In a recent development, a research team led by Dr. Hua Li from the Shanghai Institute of Microsystem and Information Technology, Chinese Academy of Sciences (referred to as the Microsystems Institute), in collaboration with Professor Heping Zeng from East China Normal University and Associate Professor Yaxun Zhang from Tokyo University of Agriculture and Technology, has made significant progress in the field of Terahertz (THz) dual comb hybrid locking. The outcomes of this research have been published in "ACS Photonics" and selected as the cover paper. Research Paper Cover
Highly Stable THz Semiconductor Dual Combs: Their Significant Applications in Precision Measurement, Sensing, and Communication.

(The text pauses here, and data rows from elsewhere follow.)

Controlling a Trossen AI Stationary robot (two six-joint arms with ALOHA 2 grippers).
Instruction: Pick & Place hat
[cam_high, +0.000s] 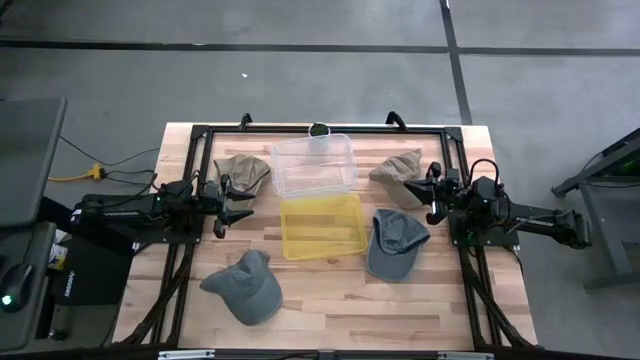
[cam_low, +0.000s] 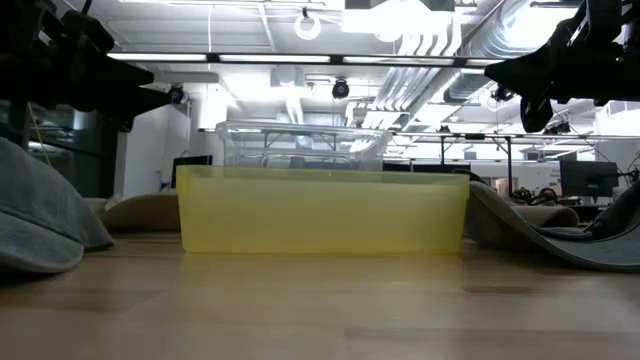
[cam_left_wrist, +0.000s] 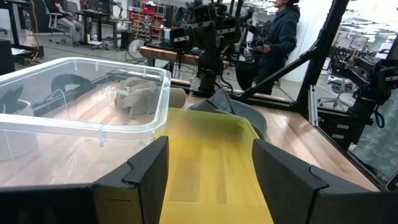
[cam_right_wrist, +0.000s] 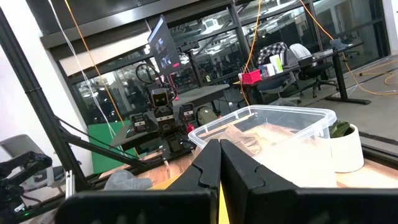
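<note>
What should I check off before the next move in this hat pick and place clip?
1. Left gripper open and empty: ok.
2. Right gripper shut, holding nothing; must open before a pick: not ok.
3. Yellow bin empty and uncovered: ok.
4. Clear bin empty: ok.
5. All four hats on the table outside the bins, such as the grey hat by the right arm: ok.
6. Which hat and bin are meant: cannot tell.
</note>
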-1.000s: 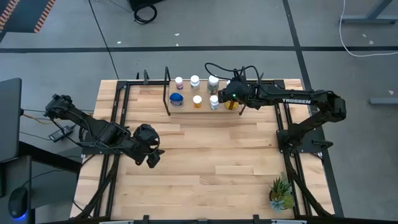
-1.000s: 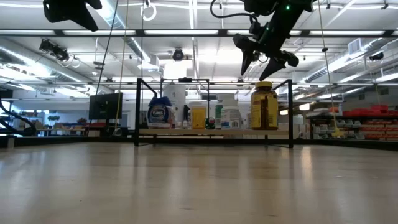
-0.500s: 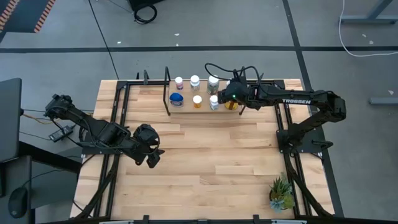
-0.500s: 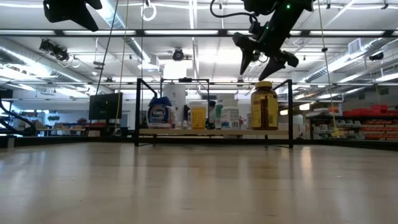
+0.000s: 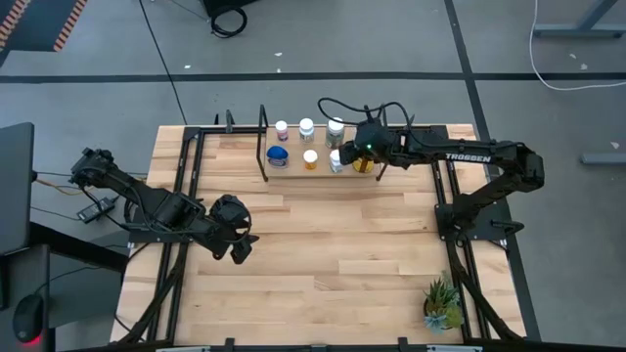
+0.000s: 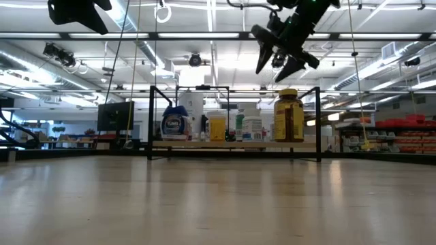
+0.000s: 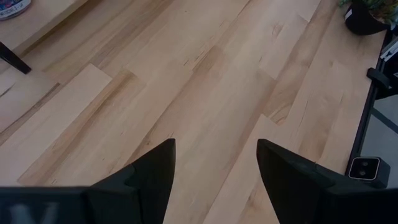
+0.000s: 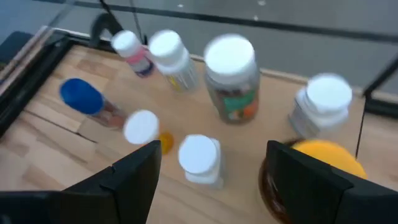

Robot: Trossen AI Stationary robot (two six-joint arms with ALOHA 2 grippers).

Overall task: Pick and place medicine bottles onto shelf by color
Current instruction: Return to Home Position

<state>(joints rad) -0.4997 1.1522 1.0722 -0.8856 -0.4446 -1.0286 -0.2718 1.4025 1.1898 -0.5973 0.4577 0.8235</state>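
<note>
The shelf stands at the table's far edge, a light-wood board in black uprights. On it stand several bottles: a blue-lidded one, a small orange one, white-capped ones and the larger amber-yellow one. My right gripper hangs open and empty above the shelf's right end, over the amber bottle and a white-capped bottle. My left gripper is open and empty over bare tabletop at the left.
A small green potted plant stands at the table's near right corner. Black frame rails run along the table's left and right sides. Bare wood lies between the shelf and the near edge.
My right gripper has risen a little above the amber bottle and shifted slightly toward the table's left. The bottles on the shelf have stayed where they were.
</note>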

The Terahertz Photonics Research Team at the Microsystems Institute has, in their preliminary work based on semiconductor quantum cascade lasers (QCLs), achieved self-detected THz QCL dual combs and on-chip dual combs. They have continuously enhanced the long-term stability of the THz QCL dual comb sources by employing techniques such as microwave dual injection, phase-locked loops, and self-referencing.
Addressing the inherent characteristics of THz QCL dual comb stability, which primarily depends on the dual comb's carrier offset and repetition rate, the research team introduced a novel hybrid locking technique. This method utilizes microwave dual injection and phase-locked loops to lock the carrier offset and repetition rate of the dual combs, respectively. By comparing the dual comb spectra's "maximum hold" over 30 seconds under free-running, phase-locked only, and hybrid locking conditions, it was observed that hybrid locking could achieve locking of all comb lines, offering the most stable dual comb spectrum. Moreover, the 2-minute "maximum hold" dual comb spectrum under hybrid locking conditions was almost identical to that of the 30-second "maximum hold," indicating that hybrid locking can achieve long-term locking of the THz dual comb.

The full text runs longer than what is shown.